Тони понимает, почему его так сильно это раздражает, как раздражает Стив, с его стремлением к справедливости, как выводит из себя Наташа с редкими, но точными нотациями. Потому что Питер делает. А он нет. Его попытки исправить ситуацию уже никому не нужны, он не сделал, не остановил, не учел. Тони не загладить вину, в то время как у Питера есть самое ценное — неудача. Он знает, что сделал все возможное, даже если провалился. Тони может сказать, что он с треском похерил все существующее, и пальцем не пошевелив.

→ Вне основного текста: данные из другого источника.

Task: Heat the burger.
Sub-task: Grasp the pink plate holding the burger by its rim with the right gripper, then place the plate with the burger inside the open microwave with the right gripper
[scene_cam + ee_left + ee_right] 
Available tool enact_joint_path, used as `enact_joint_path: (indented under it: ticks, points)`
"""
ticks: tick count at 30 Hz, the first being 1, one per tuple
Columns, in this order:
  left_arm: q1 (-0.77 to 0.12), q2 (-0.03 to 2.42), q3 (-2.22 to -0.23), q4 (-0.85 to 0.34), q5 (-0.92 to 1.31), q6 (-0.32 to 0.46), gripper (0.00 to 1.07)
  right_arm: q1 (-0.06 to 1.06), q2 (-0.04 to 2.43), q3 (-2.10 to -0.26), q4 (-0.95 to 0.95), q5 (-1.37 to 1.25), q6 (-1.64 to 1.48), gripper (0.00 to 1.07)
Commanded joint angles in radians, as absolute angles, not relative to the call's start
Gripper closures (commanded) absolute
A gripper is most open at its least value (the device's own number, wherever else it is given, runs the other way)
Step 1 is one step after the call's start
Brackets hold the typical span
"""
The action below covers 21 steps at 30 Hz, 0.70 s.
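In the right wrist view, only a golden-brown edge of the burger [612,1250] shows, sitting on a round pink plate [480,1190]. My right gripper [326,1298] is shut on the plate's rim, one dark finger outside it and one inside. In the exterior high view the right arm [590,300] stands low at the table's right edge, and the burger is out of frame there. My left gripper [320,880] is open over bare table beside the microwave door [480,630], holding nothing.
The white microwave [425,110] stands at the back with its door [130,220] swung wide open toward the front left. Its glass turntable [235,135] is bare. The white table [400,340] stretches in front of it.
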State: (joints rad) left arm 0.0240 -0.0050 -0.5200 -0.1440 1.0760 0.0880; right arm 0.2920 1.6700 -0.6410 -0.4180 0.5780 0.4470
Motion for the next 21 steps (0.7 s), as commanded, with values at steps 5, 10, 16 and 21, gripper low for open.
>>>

— Почему ты это делаешь, Питер? — спрашивает он в один из плохих дней. С этого вопроса началось их знакомство и подростковый ответ был наивным, но уместным. Детям легче верить во что-то нереальное, но вот уже два года прошло, а Питера по-прежнему не удержать на месте.
— Делаю что?
Питер отрывается от копания в костюме, смотрит на Тони. У него на носу черное пятнышко, на щеке чернила, и все в Тони противится этой искренности и наивности в карих глазах. Потому что у Питера все просто: брать и делать. Без сомнений.
— Все это, — Тони поводит рукой, — ты постоянно спасаешь людей, рвешься решать каждую проблему, не спрашивая, нужно это или нет, сделаешь ли хуже. Почему?
Тони знает, что звучит грубо и резко, видит, как Питер сжимается под его колючим взглядом, И ему становится немного легче. Не потому что он задушит подростковое рвение, а потому что Питер станет остерегаться, будет думать наперед.
— Я, я не знаю. Потому что так надо, — пожимает плечами Питер, отводя взгляд. Это Тони и бесит. Так надо. Кто из великих мыслителей придумал, что так надо?
— То есть, вообще-то, — спустя минут десять тяжелого молчания, Питер набирается духу, — потому что я не спас дядю Бена. Наверное поэтому.
Он опять рассматривает свои руки. Тони молчит, но недолго.
— Тебе кажется, что так ты искупаешь вину?
— Нет, — мотает головой Питер, — не совсем. Может, это и служит порывом, когда мне страшно, или лениво, или на улице холодно, а Мэй приготовила пирог с сыром, но на самом деле я просто думаю о том, что могу кому-то помочь. Кто, если не я?
Тони откладывает инструменты, которые резко прибавляют в весе. Почему из уст Питера это звучит так просто и очевидно?
— Извини, — говорит он, тяжело упираясь ладонями на столешницу, переводит дыхание, чувствуя, что пульс зашкаливает, — я не хотел так влезать.
— Это ничего, — Питер возвращается к костюму, пожимая плечами, и Тони не знает, насколько глубоко он дернул ранку на его душе, — а почему это делаете вы?
— Потому что мне страшно.
Тони шепчет совсем неуловимо, неразборчиво, будто слова могут выдать его с головой. Но вот она правда, как есть. Ему страшно, что если он не сделает ничего — все станет еще хуже.
— Что вы сказали? — переспрашивает Питер, не расслышав.
— Потому что кто-то должен это делать.
Тони через силу улыбается, и Питер ободряюще ему кивает. За окном разбиваются первые капли дождя, а они оба делают вид, что идеальный слух Питера не уловил предыдущего признания. Ведь Тони это только кажется.